37. DOĞUM GÜNÜ

74.7K 3.1K 1.7K
                                    

keyifli okumalarr.

Multimedya: Fırat Zadeoğlu

Güne bir kez daha eksi derecelerde başladığım için şansıma lanet gönderiyorum.

Güya Polat giderken aklında dramatik bir olay da götürsün, ya da şaşkın bir halde gitsin diye ona içimden geldiği gibi 'abi' demiştim. Ama yok! Beyefendi son an da gitmekten vazgeçmişti. Şerefsiz ya, abi ağlayacağım kendimi hiç olmadığı kadar nedensizce utangaç ve çekingen hissediyordum.

Sonuçta Polat'a abi demiştim! Çok anormal değil mi? Hâlâ inanamıyordum.

Dün gece eve gelir gelmez kendimi odama kapatmıştım. Güneş şimdiye çoktan doğmuştu fakat odadan çıkasım yoktu. En az herkes kadar ben de şaşkındım.

Ayaklarımı sinirle yatağa vurup yastıkla kendimi boğmaya kalkıştım.

Hay anasını, nefes alamıyorum.

Yastığı kendimden uzaklaştırıp derin nefesler alıp vermeye başladım. Ben ve delirmek kelimesi çok uyuşuyordu.

Adım seslerini duyduğum an da nefesimi tutup yorganın altına iyice kaydım. Gözlerimi de kapatıp beklemeye başladım.
Kapı açıldı ve birisi yanıma gelip yatağa oturdu.

"Asya," Polat'ın ilk defa duyduğum tatlı ve sıcak sesiyle kaşlarım şaşkınca kalkıp inmişti. "Sana daha iyi rol yapılmasını öğretmem gerekiyor sanırım." Dedi sesinde sezdiğim muzip bir tonla. Hemen kafamı çıkarıp kaşlarımı çattım. "Ne rolü be? Yok öyle bir şey çıkar onu aklından." Dediğimde küçük ve içten bir kahkaha attı. Güne rezillik dozumuzu alıp başladığımıza göre buna son verebiliriz.

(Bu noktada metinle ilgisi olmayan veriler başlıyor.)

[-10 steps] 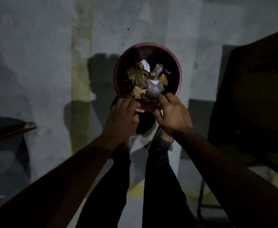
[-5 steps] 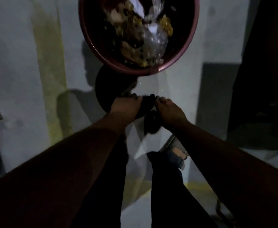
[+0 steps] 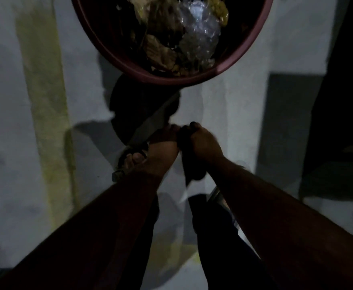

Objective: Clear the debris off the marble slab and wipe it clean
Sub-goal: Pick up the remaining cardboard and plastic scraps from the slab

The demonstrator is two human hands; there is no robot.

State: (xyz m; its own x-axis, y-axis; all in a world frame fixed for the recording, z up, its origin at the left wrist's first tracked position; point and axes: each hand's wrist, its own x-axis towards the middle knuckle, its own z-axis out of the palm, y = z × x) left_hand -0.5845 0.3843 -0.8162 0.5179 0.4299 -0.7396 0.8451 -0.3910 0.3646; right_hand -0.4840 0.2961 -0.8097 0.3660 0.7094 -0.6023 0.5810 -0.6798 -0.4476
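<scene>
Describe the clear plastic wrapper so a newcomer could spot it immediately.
Start at the round red bin on the grey floor, cut off by the picture's top edge. Inside, on the right of the rubbish heap, lies the crumpled clear plastic wrapper. It alone glints pale and shiny; the scraps beside it are dull brown and yellow.

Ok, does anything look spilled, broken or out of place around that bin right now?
Nothing clearly stands out. The red bin sits on the pale floor with its debris inside the rim, none visible outside. The left hand and right hand meet below it; the dim, blurred picture hides what they hold.
</scene>
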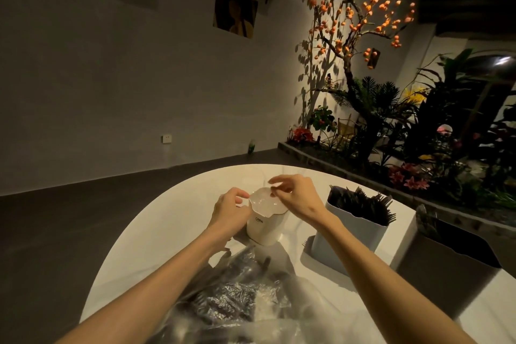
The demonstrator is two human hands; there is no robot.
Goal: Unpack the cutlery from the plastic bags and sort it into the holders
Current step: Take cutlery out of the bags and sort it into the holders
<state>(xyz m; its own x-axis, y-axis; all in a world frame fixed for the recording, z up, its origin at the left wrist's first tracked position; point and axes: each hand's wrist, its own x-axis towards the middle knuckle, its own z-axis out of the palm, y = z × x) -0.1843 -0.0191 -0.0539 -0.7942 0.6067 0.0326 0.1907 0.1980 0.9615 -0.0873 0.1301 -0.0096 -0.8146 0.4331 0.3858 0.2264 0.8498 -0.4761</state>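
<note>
three holders stood on the table (156,220): white holder (265,227), pale blue holder (351,234) at 3 o'clock, dark holder (446,262) beyond. my left hand (230,211) gripped the white one's rim; my right hand (296,194) pinched clear plastic (272,182). one crinkled plastic bag (237,296) of black cutlery lay at 6 o'clock.

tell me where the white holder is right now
In the head view the white holder stands mid-table between both hands, left hand against its side, with the blue-grey holder of black forks to its right.
</note>
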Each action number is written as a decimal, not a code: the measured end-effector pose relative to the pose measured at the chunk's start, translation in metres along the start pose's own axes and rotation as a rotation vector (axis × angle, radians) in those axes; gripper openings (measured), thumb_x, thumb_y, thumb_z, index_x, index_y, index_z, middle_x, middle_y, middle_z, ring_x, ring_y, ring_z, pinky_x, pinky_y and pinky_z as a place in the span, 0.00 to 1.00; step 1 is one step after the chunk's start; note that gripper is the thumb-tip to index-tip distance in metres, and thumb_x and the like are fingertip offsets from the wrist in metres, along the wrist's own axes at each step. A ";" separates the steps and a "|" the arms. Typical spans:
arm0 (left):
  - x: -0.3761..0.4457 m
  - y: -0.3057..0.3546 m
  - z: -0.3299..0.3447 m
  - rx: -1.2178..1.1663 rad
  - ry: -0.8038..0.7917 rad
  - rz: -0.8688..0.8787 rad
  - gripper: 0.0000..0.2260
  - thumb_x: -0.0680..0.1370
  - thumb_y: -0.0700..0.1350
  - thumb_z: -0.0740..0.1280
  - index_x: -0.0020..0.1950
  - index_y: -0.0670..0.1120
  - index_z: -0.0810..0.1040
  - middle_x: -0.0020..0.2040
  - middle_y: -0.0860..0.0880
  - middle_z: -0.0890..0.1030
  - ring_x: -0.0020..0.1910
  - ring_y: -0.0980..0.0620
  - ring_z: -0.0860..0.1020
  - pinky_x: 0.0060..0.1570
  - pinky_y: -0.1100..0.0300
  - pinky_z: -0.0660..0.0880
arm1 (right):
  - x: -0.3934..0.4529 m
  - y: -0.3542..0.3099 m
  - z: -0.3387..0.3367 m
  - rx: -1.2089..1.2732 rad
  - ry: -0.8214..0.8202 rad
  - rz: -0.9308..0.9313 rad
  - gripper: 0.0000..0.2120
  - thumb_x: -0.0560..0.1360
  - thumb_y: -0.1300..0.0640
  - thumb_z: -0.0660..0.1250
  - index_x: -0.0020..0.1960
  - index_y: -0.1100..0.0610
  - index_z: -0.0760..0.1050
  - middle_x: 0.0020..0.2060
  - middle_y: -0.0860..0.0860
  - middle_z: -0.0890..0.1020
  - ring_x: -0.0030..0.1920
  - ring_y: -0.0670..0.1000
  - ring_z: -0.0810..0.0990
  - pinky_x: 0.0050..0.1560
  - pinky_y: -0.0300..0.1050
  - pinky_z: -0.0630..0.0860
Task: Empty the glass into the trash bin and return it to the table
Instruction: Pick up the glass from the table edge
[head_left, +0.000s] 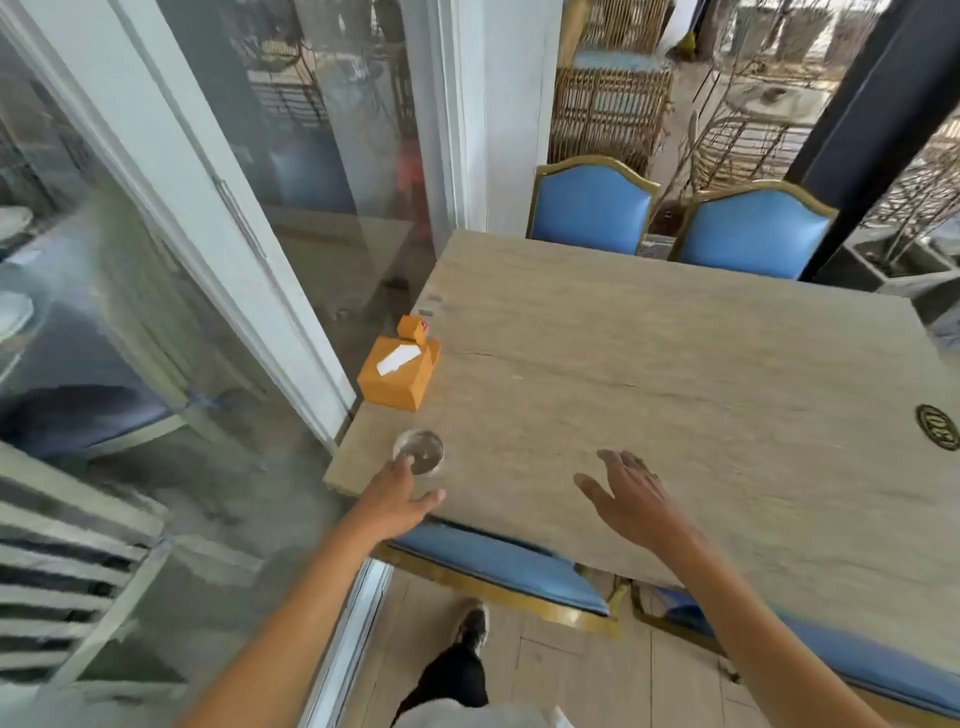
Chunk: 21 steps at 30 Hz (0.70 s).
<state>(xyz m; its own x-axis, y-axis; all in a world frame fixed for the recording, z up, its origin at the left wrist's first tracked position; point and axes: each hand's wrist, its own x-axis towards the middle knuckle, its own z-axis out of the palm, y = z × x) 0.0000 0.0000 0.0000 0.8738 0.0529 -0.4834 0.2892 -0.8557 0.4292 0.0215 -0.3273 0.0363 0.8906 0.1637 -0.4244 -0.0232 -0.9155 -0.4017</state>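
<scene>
A clear glass (422, 451) stands upright on the beige stone table (649, 374), close to its near left corner. My left hand (397, 496) is at the glass's near side, with the fingers touching its rim and the thumb spread to the right; it is not closed around the glass. My right hand (631, 493) hovers palm down over the table's near edge, fingers apart and holding nothing. What the glass contains is too blurred to tell. No trash bin is in view.
An orange tissue box (397, 376) sits on the table's left edge, just beyond the glass. Blue padded chairs stand at the far side (592, 208) and tucked under the near edge (498, 561). A glass sliding door (223, 270) runs along the left.
</scene>
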 end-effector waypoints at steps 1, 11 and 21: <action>0.012 -0.003 -0.004 0.017 0.002 0.005 0.40 0.80 0.61 0.63 0.82 0.39 0.52 0.81 0.41 0.59 0.79 0.43 0.61 0.74 0.52 0.62 | 0.010 -0.005 0.001 0.008 -0.002 0.006 0.33 0.84 0.39 0.53 0.81 0.59 0.57 0.81 0.57 0.61 0.83 0.57 0.53 0.80 0.55 0.54; 0.124 -0.043 -0.013 0.138 -0.018 -0.037 0.42 0.75 0.58 0.70 0.79 0.39 0.55 0.75 0.38 0.64 0.74 0.40 0.66 0.69 0.47 0.70 | 0.093 -0.034 0.018 0.020 -0.021 0.142 0.33 0.83 0.39 0.56 0.80 0.59 0.60 0.81 0.57 0.63 0.83 0.57 0.54 0.80 0.59 0.56; 0.173 -0.048 0.009 0.192 -0.101 -0.012 0.56 0.65 0.58 0.80 0.80 0.42 0.50 0.77 0.39 0.59 0.76 0.39 0.61 0.70 0.45 0.69 | 0.107 -0.035 0.029 0.058 -0.056 0.272 0.32 0.84 0.41 0.57 0.79 0.60 0.61 0.80 0.58 0.64 0.82 0.58 0.55 0.80 0.55 0.54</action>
<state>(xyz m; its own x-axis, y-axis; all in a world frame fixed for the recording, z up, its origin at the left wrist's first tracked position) 0.1339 0.0452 -0.1114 0.8246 0.0202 -0.5654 0.2112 -0.9381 0.2745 0.1050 -0.2669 -0.0184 0.8219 -0.0636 -0.5661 -0.2852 -0.9062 -0.3122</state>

Yattığım yerden doğrulup yatak başlığına yaslandım. Dizlerimi de kendime doğru çektim. "Hani İtalya'ya gidecektin?" Dediğimde gülümseyip elini saçlarımda gezdirmeye başladı.
"Gidemedim, sen beni affetiğini söylediğin an zaten benim için zaman durdu. Hele ki abi deyişin..." Derin bir nefes verdi. "Sana iyi bir abi olabilmek için elimden gelenin daha fazlasını yapacağım. Açıkçası becerebileceğimden bile emin değilim, bu duygular henüz bana çok yeni. İlk defa gerçek bir kız kardeşe sahip oluyorum, üstelik bu kız kardeş bebek ya da çocuk değil."

Gülümseyip her zaman ki gibi hafifçe titreyen elini iki elimin arasına aldım. "Bunda emin olacak bir şeyin yok ki, bu duygular tek sen de yeni değil abi. Şu ana kadar söylediğin şeyleri unutmamış olabilirim ama bence bunu aşmanın zamanı geldi. Ben bazı şeyleri fark ettim ve gün geçtikçe fark etmeye devam ediyorum. Artık birilerinin de karşılıklı adım atması lazımdı çünkü mesafeli ve resmi olmaktan çok sıkıldım." Dediğimde şaşkınlığını arka plana atarak gülümsedi ve sarıldı. Aynı şekilde karşılık verdim.

Şu an kendimi çok mutlu, heyecanlı ve enerjik hissediyordum.

Birkaç saniye sonra ayrıldık. "Ee şimdi ne olacak? İtalya'ya gidecek misin?" Diye sordum kafamı hafifçe yana yatırarak. "Bilmem, her şey aniden gelişti." Dedi. "Bence gitme, hatta boş ver orayı. Burada da tedavi olabilirsin. İşlere de başka kişiler baksın. Eğer kalırsan bugün bu hastalığa karşı mücadele başlatmalıyız." Dediğimde alnıma küçük bir öpücük bıraktı.

Açıkçası bu biraz garip hissettirmişti.

"Gitmeyeceğim Asya. Burada, yanında olacağım."  "Gerçekten mi?!" Diye sordum heyecanla. Hiç sönmeyen küçük gülümsemesiyle benim gibi yatak başlığına yaslandı ve beni her zaman ki gibi göğsüne yasladı.
"Gerçekten... Ben şimdi senin abinim değil mi?" Sesinde bunu gerçekten teyet etmek istermişçesine bir ton vardı.